* Exercise objective
Once the line containing "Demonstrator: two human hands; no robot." has been copied, stop; copy every line before it exactly, beginning with the first line of the material below.

* Raw data
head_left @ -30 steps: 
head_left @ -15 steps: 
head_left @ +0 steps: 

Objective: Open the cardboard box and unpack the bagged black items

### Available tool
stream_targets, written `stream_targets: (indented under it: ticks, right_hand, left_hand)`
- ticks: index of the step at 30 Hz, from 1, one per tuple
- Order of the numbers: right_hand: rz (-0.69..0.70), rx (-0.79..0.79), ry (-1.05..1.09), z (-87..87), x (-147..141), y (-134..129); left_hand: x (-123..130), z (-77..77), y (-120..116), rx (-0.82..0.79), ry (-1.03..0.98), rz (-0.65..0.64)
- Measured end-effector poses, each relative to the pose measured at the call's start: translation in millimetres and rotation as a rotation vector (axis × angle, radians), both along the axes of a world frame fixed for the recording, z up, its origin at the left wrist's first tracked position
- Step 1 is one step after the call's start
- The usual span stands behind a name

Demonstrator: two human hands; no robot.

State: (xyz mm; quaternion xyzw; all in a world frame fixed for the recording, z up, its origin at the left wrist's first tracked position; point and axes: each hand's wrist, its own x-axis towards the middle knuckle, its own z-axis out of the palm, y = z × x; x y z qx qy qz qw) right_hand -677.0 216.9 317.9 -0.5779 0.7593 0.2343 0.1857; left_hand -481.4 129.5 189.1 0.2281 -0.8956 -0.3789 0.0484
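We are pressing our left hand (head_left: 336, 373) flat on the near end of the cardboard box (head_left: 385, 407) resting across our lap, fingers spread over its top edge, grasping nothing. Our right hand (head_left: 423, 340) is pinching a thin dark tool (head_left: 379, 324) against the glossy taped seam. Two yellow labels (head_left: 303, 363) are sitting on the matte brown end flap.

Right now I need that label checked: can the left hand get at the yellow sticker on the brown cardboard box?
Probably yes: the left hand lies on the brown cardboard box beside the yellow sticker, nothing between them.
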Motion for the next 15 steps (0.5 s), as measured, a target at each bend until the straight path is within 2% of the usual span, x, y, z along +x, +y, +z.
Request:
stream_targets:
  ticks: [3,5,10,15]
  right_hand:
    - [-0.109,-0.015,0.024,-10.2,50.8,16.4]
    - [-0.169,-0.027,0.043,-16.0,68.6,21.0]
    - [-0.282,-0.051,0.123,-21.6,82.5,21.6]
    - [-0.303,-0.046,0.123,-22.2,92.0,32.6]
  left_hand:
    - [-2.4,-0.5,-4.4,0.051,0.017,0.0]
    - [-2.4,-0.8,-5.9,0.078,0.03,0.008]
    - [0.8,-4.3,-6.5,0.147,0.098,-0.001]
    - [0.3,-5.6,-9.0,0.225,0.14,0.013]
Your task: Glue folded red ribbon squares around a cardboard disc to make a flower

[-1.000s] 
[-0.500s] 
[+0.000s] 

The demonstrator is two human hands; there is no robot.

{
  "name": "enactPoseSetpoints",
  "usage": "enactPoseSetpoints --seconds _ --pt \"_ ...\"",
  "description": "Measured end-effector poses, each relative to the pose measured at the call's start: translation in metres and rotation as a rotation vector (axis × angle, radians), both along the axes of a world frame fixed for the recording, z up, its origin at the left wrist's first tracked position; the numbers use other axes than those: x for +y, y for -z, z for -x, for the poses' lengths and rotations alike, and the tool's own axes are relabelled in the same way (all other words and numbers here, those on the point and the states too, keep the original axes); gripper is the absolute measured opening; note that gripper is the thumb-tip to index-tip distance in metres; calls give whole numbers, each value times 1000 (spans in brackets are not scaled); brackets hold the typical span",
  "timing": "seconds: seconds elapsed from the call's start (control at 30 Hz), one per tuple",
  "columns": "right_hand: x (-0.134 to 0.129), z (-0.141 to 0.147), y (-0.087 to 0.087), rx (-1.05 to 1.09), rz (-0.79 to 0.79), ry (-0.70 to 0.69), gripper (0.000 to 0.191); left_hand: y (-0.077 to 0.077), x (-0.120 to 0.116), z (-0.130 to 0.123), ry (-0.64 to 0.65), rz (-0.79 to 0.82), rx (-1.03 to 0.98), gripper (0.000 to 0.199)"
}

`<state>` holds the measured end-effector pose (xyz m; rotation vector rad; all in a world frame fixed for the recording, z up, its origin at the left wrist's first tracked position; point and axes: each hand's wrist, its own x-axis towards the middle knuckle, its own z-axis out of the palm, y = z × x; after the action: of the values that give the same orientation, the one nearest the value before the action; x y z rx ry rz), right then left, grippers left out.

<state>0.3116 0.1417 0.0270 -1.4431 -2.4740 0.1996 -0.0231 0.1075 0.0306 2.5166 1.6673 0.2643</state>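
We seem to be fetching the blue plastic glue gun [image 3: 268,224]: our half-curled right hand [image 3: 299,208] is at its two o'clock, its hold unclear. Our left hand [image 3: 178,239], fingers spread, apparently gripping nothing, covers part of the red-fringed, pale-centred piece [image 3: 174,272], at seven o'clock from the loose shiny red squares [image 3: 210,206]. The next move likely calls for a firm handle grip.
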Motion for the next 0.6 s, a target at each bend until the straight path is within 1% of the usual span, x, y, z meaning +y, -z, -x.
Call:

* Answer space
head_left @ -30 steps: 
head_left @ -15 steps: 
head_left @ +0 steps: 

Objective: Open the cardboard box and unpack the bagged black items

### Available tool
stream_targets, written `stream_targets: (indented under it: ticks, right_hand, left_hand)`
- ticks: index of the step at 30 Hz, from 1, one per tuple
- Order of the numbers: right_hand: rz (-0.69..0.70), rx (-0.79..0.79), ry (-1.05..1.09), z (-87..87), x (-147..141), y (-134..129); left_hand: x (-123..130), z (-77..77), y (-120..116), rx (-0.82..0.79), ry (-1.03..0.98), rz (-0.65..0.64)
- Measured end-effector poses, each relative to the pose measured at the call's start: translation in millimetres and rotation as a rotation vector (axis × angle, radians), both along the axes of a world frame fixed for the recording, z up, its origin at the left wrist's first tracked position
- Step 1 is one step after the call's start
- The usual span stands behind a name

Demonstrator: two human hands; no robot.

This exercise is now fully answered.